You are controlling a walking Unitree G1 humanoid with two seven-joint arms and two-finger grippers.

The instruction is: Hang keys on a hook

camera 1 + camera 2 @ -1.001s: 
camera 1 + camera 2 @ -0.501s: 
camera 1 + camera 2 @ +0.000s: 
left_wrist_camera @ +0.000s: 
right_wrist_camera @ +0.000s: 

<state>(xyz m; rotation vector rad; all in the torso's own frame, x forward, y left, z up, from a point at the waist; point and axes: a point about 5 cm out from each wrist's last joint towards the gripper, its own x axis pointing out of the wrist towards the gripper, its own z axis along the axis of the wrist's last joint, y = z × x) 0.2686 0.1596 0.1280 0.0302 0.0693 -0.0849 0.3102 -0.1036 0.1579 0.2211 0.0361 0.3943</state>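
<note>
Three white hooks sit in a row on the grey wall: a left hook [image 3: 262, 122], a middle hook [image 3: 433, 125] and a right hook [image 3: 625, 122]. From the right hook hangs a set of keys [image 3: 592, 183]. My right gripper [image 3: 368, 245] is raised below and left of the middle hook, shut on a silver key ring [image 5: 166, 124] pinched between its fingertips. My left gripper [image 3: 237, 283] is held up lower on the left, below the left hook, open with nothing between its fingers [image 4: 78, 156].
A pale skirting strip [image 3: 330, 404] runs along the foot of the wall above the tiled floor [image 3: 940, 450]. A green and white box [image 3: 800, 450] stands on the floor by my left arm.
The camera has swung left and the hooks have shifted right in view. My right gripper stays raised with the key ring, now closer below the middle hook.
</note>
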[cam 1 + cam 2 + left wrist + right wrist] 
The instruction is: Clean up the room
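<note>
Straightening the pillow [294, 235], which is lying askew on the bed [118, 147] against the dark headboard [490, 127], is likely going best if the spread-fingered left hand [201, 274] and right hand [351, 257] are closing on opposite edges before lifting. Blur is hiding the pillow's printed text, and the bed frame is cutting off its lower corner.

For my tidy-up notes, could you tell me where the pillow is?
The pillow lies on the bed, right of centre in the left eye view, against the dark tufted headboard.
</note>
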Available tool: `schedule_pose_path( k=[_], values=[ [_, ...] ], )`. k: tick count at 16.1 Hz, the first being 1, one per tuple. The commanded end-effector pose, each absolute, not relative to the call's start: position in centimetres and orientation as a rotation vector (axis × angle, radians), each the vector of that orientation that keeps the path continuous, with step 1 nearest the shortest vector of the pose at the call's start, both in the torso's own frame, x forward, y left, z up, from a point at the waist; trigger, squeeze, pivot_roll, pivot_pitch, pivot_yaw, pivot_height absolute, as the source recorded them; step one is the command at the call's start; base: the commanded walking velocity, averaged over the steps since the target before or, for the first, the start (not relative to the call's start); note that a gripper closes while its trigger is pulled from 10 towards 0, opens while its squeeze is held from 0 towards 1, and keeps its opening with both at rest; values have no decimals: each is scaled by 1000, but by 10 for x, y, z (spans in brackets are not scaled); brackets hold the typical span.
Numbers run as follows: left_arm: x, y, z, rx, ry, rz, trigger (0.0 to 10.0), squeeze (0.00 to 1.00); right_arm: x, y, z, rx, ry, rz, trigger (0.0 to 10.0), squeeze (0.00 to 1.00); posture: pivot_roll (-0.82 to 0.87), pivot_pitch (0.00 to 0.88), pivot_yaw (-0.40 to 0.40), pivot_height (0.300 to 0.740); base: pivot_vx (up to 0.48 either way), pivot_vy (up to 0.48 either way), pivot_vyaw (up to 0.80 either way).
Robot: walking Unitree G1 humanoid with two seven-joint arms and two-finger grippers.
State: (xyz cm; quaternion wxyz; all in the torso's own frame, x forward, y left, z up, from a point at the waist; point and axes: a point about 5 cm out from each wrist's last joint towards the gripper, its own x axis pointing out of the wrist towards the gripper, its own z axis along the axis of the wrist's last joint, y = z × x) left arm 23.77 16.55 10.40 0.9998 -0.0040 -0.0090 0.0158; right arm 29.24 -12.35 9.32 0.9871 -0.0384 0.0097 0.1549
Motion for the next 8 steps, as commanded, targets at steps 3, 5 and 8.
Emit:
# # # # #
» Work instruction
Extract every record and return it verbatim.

» Exercise output
You are controlling a walking Unitree G1 humanoid with two seven-joint arms and two-finger grippers.

The instruction is: Hang keys on a hook

camera 1 + camera 2 @ -1.001s: 
camera 1 + camera 2 @ -0.501s: 
camera 1 + camera 2 @ +0.000s: 
left_wrist_camera @ +0.000s: 
right_wrist_camera @ +0.000s: 

<state>(xyz m; rotation vector rad; all in the torso's own frame, x forward, y left, z up, from a point at the waist; point and axes: a point about 5 cm out from each wrist's last joint towards the gripper, its own x axis pointing out of the wrist towards the gripper, its own z axis along the axis of the wrist's last joint, y = z × x) 0.2686 0.1596 0.1280 0.0302 0.0693 -0.0849 0.3102 -0.1036 0.1579 0.2211 0.0361 0.3943</state>
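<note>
Three white hooks sit in a row on the grey wall: a left hook [image 3: 262, 122], a middle hook [image 3: 433, 125] and a right hook [image 3: 625, 122]. From the right hook hangs a set of keys [image 3: 592, 183]. My right gripper [image 3: 368, 245] is raised below and left of the middle hook, shut on a silver key ring [image 5: 166, 124] pinched between its fingertips. My left gripper [image 3: 237, 283] is held up lower on the left, below the left hook, open with nothing between its fingers [image 4: 78, 156].
A pale skirting strip [image 3: 330, 404] runs along the foot of the wall above the tiled floor [image 3: 940, 450]. A green and white box [image 3: 800, 450] stands on the floor by my left arm.
The camera has swung left and the hooks have shifted right in view. My right gripper stays raised with the key ring, now closer below the middle hook.
</note>
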[cam 1 + cam 2 + left wrist + right wrist] 
The instruction is: Clean up the room
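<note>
Straightening the pillow [294, 235], which is lying askew on the bed [118, 147] against the dark headboard [490, 127], is likely going best if the spread-fingered left hand [201, 274] and right hand [351, 257] are closing on opposite edges before lifting. Blur is hiding the pillow's printed text, and the bed frame is cutting off its lower corner.

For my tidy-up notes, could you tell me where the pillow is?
The pillow lies on the bed, right of centre in the left eye view, against the dark tufted headboard.
</note>
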Available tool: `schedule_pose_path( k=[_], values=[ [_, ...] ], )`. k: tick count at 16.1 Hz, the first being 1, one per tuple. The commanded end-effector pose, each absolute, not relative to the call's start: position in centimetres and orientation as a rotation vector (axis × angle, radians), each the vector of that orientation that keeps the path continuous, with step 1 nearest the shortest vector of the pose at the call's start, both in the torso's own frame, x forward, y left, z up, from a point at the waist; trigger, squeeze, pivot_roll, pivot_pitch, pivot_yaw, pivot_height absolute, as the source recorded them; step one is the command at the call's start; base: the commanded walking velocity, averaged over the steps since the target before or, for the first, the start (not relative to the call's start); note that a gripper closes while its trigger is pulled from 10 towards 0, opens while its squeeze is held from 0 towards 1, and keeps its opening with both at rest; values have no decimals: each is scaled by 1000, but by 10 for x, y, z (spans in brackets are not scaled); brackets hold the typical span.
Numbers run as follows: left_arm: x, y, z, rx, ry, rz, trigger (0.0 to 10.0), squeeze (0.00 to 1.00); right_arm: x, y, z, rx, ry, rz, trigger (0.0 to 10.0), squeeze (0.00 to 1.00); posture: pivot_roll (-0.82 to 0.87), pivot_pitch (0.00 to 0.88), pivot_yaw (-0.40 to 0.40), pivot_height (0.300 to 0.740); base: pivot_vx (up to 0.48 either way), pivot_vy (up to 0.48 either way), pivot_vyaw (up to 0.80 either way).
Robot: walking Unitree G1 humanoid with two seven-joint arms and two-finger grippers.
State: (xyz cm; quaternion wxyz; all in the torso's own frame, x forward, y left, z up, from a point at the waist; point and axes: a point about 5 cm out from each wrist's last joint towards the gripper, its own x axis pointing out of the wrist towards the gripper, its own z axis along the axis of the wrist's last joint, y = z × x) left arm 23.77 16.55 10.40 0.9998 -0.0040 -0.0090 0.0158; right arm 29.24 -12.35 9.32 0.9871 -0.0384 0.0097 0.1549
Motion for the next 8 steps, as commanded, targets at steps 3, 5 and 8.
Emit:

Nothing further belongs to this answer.